BTW, the birthday party we went to today was the first one my younger son had been to where he didn’t have his older brother with him, the first time he went to a classmate’s party. And he acted accordingly, for him, by wigging out. I suspected it was going to happen, but it was much worse than I expected: he was loudly crying that he wanted to go home, I had to hold him, he wouldn’t even look at anybody. For a good twenty minutes at least. Just when I thought we really would have to leave, the face-painting lady started busting out the balloon animals. He requested a sword, and once she handed it to him, the switch flipped. He was totally cool and went on to have a great time. Maybe on some level he needed a prop, an icebreaker of sorts, to jump in with his classmates, and the sword was it? Who knows.
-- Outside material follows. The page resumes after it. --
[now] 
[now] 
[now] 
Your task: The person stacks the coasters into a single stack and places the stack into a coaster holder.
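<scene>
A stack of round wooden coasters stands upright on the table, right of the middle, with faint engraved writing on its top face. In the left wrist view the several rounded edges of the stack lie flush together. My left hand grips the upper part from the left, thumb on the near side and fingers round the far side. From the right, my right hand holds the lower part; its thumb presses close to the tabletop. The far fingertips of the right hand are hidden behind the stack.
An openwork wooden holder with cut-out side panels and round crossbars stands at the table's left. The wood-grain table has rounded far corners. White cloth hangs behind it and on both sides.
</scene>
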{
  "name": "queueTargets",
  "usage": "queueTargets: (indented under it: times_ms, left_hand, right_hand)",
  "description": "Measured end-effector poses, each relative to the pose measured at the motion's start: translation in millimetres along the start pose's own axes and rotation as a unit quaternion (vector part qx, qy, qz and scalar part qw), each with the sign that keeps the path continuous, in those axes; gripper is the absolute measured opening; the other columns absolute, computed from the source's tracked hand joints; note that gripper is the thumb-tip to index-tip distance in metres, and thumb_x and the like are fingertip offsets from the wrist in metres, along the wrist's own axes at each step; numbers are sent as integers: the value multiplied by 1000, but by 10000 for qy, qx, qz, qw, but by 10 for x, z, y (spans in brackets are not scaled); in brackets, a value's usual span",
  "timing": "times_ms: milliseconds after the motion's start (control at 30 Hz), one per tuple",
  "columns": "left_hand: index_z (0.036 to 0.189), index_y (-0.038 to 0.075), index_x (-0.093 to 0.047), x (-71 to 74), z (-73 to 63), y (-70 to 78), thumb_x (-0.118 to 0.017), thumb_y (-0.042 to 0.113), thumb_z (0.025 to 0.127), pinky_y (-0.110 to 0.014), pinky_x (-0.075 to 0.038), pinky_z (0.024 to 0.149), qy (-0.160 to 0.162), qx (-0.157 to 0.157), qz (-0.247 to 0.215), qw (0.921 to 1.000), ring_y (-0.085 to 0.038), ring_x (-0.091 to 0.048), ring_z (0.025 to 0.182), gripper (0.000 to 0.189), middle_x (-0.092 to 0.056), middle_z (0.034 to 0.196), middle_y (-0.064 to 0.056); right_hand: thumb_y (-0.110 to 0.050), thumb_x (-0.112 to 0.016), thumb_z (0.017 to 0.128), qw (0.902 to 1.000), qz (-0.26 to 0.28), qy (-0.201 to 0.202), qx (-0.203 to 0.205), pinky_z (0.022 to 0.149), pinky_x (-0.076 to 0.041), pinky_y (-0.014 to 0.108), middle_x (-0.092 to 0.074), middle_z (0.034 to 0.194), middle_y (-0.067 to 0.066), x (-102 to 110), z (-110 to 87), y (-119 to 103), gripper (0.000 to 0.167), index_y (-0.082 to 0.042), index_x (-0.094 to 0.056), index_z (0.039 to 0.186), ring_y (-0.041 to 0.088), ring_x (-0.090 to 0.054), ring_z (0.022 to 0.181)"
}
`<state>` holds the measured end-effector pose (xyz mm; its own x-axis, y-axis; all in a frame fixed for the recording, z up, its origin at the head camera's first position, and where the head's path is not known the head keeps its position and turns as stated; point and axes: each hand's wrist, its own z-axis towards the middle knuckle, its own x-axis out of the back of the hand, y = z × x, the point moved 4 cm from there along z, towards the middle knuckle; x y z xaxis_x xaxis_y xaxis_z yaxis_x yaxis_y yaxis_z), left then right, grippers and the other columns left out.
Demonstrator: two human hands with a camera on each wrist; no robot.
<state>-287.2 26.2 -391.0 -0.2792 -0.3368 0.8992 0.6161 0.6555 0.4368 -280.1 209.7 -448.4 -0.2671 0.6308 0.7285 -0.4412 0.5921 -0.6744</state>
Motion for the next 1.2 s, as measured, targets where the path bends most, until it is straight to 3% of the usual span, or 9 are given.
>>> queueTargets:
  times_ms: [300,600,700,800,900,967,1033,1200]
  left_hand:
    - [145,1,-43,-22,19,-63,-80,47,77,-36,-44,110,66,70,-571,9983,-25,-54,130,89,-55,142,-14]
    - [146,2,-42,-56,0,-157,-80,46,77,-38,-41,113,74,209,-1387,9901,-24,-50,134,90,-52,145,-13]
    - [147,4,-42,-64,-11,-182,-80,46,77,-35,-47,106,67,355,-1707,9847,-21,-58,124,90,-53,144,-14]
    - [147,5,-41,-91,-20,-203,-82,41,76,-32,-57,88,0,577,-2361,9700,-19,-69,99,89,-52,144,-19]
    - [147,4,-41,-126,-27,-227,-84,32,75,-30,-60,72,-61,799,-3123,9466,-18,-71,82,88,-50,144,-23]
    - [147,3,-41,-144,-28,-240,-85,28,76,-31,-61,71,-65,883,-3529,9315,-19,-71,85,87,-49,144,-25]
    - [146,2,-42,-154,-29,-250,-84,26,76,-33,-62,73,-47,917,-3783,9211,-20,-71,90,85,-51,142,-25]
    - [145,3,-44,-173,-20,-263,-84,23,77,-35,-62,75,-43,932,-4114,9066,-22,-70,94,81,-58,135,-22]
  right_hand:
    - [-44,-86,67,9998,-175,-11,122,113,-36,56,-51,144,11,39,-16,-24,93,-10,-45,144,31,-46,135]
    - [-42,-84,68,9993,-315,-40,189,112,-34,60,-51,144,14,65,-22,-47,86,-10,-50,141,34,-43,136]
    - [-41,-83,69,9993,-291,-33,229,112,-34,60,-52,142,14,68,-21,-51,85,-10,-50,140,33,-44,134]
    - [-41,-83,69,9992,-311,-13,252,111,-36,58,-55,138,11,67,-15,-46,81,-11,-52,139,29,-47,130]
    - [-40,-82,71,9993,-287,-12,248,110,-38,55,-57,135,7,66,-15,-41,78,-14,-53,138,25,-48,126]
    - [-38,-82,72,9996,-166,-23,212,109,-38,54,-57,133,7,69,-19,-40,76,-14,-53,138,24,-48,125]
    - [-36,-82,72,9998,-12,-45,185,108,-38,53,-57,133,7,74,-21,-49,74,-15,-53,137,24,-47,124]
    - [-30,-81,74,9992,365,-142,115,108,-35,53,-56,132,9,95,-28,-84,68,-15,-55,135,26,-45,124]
Sometimes people will compliment me on my patience with my kids. I don’t think too much of it. I mean, now that whupping them is frowned upon, what choice do you have but to be patient? However, today, sitting there at that party, already feeling a measure of social anxiety myself because I don’t know any of these parents, wondering if they think my kid is a freak, wishing I could just go home and garden, it took some real patience to wait out his fit.

By the way, we always read this children’s book called Timothy Tugbottom Says No! Young Tim is resistant to change; he doesn’t want to sleep in a big boy bed, he doesn’t want to try new foods. AND he freaks out and doesn’t want to go to his friend’s birthday party. I have read this book to my son a million times — but apparently it doesn’t have any preventative effect.